Objective: To investigate the effect of Timed Up and Go category on the Five Times Sit to Stand Test, and to determine the role of recreational status on Timed Up and Go rating.
Method: The descriptive, cross-sectional study was conducted between October 2018 and April 2019 at the College of Medical Rehabilitation Sciences, Taibah University, Madina, Saudi Arabia, and comprised community-ambulant retired overweight or obese subjects of either gender aged 60-69 years. Timed Up and Go, Five Times Sit to Stand Test and Single-Leg Stance Test were used to measure basic mobility, transitional skills and static balance respectively. Data was analysed using SPSS 23.

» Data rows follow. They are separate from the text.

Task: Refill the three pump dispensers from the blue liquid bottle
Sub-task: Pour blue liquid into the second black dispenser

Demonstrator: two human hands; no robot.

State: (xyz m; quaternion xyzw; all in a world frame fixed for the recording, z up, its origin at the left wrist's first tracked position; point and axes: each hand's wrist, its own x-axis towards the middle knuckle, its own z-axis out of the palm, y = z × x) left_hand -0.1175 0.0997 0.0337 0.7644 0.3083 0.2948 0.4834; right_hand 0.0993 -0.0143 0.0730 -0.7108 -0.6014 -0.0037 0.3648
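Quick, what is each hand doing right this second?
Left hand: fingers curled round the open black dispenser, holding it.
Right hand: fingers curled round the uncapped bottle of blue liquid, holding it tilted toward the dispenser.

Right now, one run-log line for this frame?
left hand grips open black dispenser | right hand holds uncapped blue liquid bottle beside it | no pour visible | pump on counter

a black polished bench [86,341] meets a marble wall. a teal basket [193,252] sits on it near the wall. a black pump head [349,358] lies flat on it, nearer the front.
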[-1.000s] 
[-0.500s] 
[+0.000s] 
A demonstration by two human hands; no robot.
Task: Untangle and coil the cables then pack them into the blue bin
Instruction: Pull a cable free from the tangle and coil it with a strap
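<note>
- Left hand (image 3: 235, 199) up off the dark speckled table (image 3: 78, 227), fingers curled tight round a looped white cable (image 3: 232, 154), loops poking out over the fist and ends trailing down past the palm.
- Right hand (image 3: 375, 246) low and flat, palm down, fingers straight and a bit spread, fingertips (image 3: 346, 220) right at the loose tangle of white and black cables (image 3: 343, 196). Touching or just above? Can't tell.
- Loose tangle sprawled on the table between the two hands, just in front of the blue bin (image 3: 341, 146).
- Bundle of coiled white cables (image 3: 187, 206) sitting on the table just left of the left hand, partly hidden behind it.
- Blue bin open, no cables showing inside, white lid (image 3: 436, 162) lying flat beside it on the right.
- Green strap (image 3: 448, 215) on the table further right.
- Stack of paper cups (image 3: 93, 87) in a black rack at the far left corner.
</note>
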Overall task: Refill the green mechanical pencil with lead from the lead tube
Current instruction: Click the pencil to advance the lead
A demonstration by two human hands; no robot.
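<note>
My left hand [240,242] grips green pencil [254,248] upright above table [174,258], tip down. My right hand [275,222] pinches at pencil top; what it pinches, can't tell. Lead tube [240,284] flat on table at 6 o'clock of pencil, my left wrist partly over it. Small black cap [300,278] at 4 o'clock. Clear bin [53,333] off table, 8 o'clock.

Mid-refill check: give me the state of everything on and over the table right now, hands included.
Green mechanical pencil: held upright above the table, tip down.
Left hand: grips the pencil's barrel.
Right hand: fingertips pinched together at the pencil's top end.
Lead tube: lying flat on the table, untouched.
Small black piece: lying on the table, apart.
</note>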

Results: Of the 150 subjects, 108(72%) were males and 42(28%) were females. The overall mean age was 63.1±2.5 years and the mean body mass index was 29.6±3.8kg/m2. There were 46(31.5%) subjects who were freely mobile, 60(41.1%) who were mostly independent and 40(27.4%) who had variable mobility. Also, 36(24%) subjects were recreationally active, while 114(76%) were recreationally inactive. The freely mobile subjects managed to finish the Five Times Sit to Stand Test in less time than the other groups (p<0.05). The recreationally active subjects took significantly less time to finish the Timed Up and Go test compared to the inactive. Besides, the males had longer Single-Leg Stance Test timing than females (p<0.05).
Conclusion: The elderly belonging to different Timed Up and Go mobility categories demonstrated variable Five Times Sit to Stand abilities, with the recreational mobility status significantly affecting the category.